• **TASK BRIEF**: Among the lines of data below, reproduce only those from the one with "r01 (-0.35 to" through the one with "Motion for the", exactly as they stand, both ends included.

• **DATA BLOCK**:

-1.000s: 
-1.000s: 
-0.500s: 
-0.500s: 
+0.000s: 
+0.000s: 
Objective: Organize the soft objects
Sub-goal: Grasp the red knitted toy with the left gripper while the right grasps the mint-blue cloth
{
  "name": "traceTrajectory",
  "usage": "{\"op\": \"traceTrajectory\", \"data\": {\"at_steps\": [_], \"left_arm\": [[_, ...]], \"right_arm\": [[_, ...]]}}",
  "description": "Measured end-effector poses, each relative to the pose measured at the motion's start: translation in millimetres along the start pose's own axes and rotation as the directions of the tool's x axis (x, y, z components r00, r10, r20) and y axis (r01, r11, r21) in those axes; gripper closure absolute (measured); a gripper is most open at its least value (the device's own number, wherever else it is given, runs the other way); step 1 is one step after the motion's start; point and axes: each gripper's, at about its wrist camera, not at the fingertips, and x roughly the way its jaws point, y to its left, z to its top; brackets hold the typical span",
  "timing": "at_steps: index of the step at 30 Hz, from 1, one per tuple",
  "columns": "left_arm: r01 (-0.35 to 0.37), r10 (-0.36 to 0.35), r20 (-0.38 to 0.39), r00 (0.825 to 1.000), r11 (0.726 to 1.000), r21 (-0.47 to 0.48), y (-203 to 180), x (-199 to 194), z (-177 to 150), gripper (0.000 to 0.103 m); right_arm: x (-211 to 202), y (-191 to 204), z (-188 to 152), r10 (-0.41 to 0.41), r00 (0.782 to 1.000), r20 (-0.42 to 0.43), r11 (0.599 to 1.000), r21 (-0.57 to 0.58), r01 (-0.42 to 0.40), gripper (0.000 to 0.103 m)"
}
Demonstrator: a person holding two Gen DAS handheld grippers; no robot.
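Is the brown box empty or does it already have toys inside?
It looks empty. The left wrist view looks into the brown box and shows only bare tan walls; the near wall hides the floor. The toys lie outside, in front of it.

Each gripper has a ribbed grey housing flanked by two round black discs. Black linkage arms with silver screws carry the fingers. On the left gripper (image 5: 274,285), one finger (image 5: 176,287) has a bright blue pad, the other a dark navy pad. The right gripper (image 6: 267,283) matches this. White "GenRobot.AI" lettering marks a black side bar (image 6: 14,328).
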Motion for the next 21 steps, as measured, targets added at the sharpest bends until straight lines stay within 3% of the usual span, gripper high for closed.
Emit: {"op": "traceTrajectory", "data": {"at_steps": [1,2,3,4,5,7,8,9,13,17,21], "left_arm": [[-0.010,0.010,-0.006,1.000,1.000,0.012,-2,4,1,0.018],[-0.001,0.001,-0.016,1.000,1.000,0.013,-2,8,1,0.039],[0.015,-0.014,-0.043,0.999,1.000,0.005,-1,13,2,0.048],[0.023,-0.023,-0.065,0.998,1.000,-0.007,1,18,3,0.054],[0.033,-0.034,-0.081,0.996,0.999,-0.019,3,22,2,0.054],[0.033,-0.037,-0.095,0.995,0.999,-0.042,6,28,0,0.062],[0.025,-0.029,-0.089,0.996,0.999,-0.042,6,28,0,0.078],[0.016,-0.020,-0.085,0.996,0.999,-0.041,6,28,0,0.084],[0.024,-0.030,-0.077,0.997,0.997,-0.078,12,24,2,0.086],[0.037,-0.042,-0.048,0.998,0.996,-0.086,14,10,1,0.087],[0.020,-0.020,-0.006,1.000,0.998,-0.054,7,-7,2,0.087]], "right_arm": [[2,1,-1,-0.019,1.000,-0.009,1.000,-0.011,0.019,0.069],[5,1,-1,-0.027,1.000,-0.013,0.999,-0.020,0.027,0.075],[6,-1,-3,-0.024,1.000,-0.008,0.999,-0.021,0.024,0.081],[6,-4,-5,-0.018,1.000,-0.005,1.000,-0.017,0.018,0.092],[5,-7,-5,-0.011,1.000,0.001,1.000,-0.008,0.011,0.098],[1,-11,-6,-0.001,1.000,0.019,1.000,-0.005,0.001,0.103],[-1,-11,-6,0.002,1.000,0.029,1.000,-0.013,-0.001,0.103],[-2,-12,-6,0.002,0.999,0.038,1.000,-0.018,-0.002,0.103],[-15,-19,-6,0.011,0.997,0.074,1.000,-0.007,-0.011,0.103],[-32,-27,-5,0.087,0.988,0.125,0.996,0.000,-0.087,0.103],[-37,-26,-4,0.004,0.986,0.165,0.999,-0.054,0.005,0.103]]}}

• **SOLUTION FOR THIS EXERCISE**:
  "columns": "left_arm: r01 (-0.35 to 0.37), r10 (-0.36 to 0.35), r20 (-0.38 to 0.39), r00 (0.825 to 1.000), r11 (0.726 to 1.000), r21 (-0.47 to 0.48), y (-203 to 180), x (-199 to 194), z (-177 to 150), gripper (0.000 to 0.103 m); right_arm: x (-211 to 202), y (-191 to 204), z (-188 to 152), r10 (-0.41 to 0.41), r00 (0.782 to 1.000), r20 (-0.42 to 0.43), r11 (0.599 to 1.000), r21 (-0.57 to 0.58), r01 (-0.42 to 0.40), gripper (0.000 to 0.103 m)"
}
Demonstrator: a person holding two Gen DAS handheld grippers; no robot.
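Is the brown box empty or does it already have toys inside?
It looks empty. The left wrist view looks into the brown box and shows only bare tan walls; the near wall hides the floor. The toys lie outside, in front of it.

Each gripper has a ribbed grey housing flanked by two round black discs. Black linkage arms with silver screws carry the fingers. On the left gripper (image 5: 274,285), one finger (image 5: 176,287) has a bright blue pad, the other a dark navy pad. The right gripper (image 6: 267,283) matches this. White "GenRobot.AI" lettering marks a black side bar (image 6: 14,328).
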Motion for the next 21 steps, as measured, targets added at the sharpest bends until straight lines stay within 3% of the usual span, gripper high for closed.

The answer has now been finished.